## What you will do
Every line of the material needs an exact copy, apart from the images.

## Provided material

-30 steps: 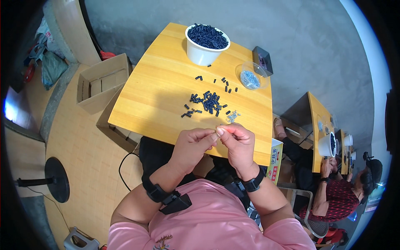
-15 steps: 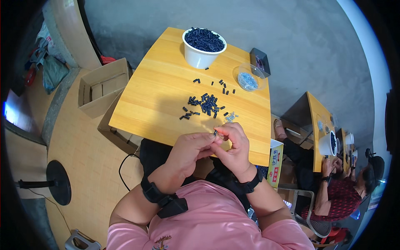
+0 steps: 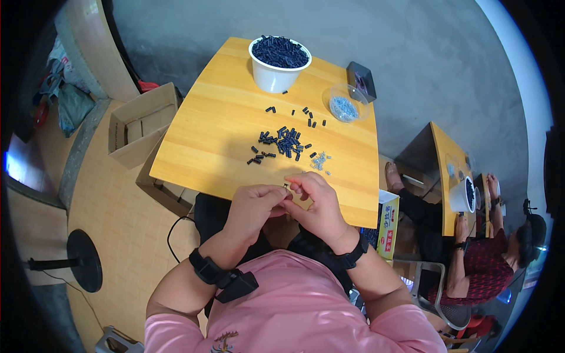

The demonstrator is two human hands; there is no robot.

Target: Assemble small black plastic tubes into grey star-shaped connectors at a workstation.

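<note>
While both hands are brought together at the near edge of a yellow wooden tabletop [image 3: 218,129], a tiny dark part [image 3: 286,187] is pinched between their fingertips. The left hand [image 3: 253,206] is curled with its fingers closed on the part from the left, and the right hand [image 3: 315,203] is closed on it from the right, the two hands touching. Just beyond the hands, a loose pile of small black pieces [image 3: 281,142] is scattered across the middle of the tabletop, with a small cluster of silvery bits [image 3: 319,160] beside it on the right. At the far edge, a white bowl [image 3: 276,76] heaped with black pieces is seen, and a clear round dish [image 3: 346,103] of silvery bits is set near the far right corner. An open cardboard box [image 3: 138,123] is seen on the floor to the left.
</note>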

## Task result
-30 steps: 
-15 steps: 
+0 steps: 

The demonstrator is two human hands; there is no robot.

Target: Assemble small black plastic tubes into grey star-shaped connectors at a workstation.

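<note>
While both hands are brought together at the near edge of a yellow wooden tabletop [image 3: 218,129], a tiny dark part [image 3: 286,187] is pinched between their fingertips. The left hand [image 3: 253,206] is curled with its fingers closed on the part from the left, and the right hand [image 3: 315,203] is closed on it from the right, the two hands touching. Just beyond the hands, a loose pile of small black pieces [image 3: 281,142] is scattered across the middle of the tabletop, with a small cluster of silvery bits [image 3: 319,160] beside it on the right. At the far edge, a white bowl [image 3: 276,76] heaped with black pieces is seen, and a clear round dish [image 3: 346,103] of silvery bits is set near the far right corner. An open cardboard box [image 3: 138,123] is seen on the floor to the left.
</note>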

This answer is now complete.